Nelson’s own cause progressed unevenly. His pay as captain of the
Albemarle
did not reach Paynter, his prize agent and banker, till the last day of the year, and like most unemployed officers on half-pay he was short of money. Eventually he was driven to making an unsuccessful application for full pay covering the period between his quitting the
Janus
and arriving in England on the
Lion
. As for prize money, he ruefully concluded that his campaigns had not enriched him. ‘I have closed the war without a fortune,’ he told Hercules Ross, ‘but I trust (and from the attention that has been paid to me believe) that there
is not a speck in my character. True honour, I hope, predominates in my mind far above riches.’
6

Recovering his health late in July, Horatio spent two days with his uncle in Kentish Town, tried and failed to visit Ross, who divided his time between London and Scotland (‘the innumerable favours I have received from you, be assured, I shall never forget’, Nelson wrote to him), and in late August joined his brother Maurice on the Lynn diligence heading for Norfolk.
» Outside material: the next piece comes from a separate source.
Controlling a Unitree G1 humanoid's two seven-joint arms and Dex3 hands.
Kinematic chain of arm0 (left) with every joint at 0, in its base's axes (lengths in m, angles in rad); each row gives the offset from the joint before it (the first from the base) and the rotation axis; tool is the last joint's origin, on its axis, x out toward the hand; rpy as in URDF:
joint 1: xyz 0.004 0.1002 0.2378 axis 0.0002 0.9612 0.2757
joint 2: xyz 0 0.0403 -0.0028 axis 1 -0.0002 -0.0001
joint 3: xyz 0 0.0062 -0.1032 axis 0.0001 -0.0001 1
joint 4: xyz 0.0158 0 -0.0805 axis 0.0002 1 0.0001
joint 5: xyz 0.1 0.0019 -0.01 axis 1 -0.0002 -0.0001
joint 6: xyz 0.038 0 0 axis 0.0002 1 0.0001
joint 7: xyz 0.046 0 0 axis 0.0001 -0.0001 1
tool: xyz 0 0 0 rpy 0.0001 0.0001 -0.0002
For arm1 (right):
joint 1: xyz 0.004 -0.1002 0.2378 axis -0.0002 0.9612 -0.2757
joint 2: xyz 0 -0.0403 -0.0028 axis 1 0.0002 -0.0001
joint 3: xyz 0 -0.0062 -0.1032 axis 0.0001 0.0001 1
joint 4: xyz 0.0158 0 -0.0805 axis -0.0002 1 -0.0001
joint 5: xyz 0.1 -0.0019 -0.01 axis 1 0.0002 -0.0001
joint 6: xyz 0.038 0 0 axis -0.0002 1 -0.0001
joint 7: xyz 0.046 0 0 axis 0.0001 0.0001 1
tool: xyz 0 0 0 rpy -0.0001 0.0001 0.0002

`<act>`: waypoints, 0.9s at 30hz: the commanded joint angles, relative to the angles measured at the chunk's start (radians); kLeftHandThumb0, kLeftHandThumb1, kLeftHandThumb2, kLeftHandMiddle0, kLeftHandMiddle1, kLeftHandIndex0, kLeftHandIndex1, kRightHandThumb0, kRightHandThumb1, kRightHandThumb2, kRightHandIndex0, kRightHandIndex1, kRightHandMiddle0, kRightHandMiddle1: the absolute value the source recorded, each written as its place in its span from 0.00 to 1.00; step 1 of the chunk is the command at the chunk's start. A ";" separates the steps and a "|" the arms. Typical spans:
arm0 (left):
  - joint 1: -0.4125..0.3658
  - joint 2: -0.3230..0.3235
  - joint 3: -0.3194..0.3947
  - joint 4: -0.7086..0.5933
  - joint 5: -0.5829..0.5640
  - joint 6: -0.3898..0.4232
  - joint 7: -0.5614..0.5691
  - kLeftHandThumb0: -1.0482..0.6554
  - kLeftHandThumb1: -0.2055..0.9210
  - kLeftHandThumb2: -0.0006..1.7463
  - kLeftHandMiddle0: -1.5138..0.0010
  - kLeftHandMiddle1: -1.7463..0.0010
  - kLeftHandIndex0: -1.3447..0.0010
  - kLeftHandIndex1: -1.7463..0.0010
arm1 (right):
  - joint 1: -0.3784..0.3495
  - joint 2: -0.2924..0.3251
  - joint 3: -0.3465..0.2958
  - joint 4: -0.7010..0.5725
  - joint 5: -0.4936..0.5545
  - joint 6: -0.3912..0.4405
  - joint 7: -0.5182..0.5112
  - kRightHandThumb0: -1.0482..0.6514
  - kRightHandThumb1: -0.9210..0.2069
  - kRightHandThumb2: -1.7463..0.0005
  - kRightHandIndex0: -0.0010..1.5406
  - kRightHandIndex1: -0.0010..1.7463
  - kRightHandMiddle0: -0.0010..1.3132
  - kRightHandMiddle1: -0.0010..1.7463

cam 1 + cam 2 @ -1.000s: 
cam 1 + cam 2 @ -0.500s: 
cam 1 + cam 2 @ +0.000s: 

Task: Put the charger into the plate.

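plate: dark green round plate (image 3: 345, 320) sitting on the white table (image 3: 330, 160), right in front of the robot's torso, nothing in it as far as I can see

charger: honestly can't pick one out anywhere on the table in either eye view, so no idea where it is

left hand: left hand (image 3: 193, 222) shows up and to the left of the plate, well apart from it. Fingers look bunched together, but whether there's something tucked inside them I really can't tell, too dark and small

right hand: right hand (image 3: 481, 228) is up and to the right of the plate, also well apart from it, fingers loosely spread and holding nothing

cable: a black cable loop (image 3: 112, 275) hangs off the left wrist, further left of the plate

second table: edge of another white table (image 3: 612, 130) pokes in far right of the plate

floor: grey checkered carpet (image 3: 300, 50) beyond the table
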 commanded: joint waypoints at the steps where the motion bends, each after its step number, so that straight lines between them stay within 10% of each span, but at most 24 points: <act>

His father was in Bath, attended by Ann, while Susanna and her husband had transferred their business to Ostend. With them was Horatio’s brother, Edmund, who was working for the Boltons. Yet something of a family reunion still took place, and Horatio grounded himself more thoroughly in family affairs. William was about to receive the rectory of Little Brandon from a relative, John Berney, and reckoned it worth £150 a year, and other brothers and sisters were spending the legacies left them by Captain Suckling. Fifteen-year-old Katy was spared an apprenticeship on account of her money, while Suckling was squandering his, along with sums incautiously advanced by William, in running a general store at Witton. Suckling was difficult to blame, Horatio thought. He was amiable and contented, and good company, but far too interested in greyhounds and coursing to make much of himself.
7

Early in October Horatio was back in London, but not looking for a ship. He had decided that peace offered a rare opportunity to visit Britain’s nearest neighbour and greatest rival, and to master the French language. Many times in the West Indies he had felt his want of French, even in the hailing of prizes and interrogation of prisoners. French, thought Nelson, was an essential mark of the good naval officer, and it was high time he learned it. Lille might be a good place. Accordingly, on 8 October he asked the Admiralty for six months’ leave.